Your Forty-Minute Agent Died at Minute Thirty-Nine. One Config Flag Would Have Saved the Other Thirty-Eight.

Stop letting a single interruption throw away a long agent run. ADK's Resume feature records progress as the workflow goes and picks up from the exact step that died, not from zero, with a handful of sharp edges around side-effecting tools that you have to respect.

Rick Hightower

Real agents get interrupted: dropped connections, killed processes, step limits, an approval that takes a human an hour. Google ADK's Resume feature lets a stopped workflow pick up exactly where it left off instead of starting over. Here is how it works, and the sharp edges to watch.
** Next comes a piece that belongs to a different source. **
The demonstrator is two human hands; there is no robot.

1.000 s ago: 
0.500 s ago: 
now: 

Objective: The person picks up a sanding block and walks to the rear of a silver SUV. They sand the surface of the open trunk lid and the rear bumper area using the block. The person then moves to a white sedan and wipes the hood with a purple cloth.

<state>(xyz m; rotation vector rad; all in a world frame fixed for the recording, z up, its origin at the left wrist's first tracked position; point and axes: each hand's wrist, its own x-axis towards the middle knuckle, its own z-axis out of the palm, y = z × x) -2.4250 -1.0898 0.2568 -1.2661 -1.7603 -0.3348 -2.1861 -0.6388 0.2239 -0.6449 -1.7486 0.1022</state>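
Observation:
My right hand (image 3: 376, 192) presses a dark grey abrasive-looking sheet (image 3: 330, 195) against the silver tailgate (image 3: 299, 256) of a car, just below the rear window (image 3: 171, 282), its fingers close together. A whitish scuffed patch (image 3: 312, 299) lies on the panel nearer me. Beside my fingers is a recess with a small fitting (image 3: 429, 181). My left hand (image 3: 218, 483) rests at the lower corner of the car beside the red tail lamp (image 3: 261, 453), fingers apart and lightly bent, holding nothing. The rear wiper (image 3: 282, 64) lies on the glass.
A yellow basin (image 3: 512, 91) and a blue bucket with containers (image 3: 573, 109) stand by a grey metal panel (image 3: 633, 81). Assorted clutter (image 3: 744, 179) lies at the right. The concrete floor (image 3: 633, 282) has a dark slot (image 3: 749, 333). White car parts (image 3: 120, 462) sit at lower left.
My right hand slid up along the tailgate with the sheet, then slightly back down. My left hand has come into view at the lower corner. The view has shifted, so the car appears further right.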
In this article: You will learn how to make a Google ADK workflow survive interruption with the ADK resume agent feature. We cover the single ResumabilityConfig flag that turns it on, how resuming works under the hood, why it only works with a persistent session, the at-least-once tool guarantee that forces you to make side-effecting tools idempotent, and the surprising fact that human-in-the-loop approval is the same resume mechanism wearing a different hat.

Most tutorials quietly assume the happy path. The agent runs, the tools return, and the conversation finishes. Reality is less polite. A network blip drops the connection mid-fix. The process gets killed during a deploy. The workflow hits a step limit. Or, most ordinary of all, your agent asks a human to approve something and the human goes to lunch.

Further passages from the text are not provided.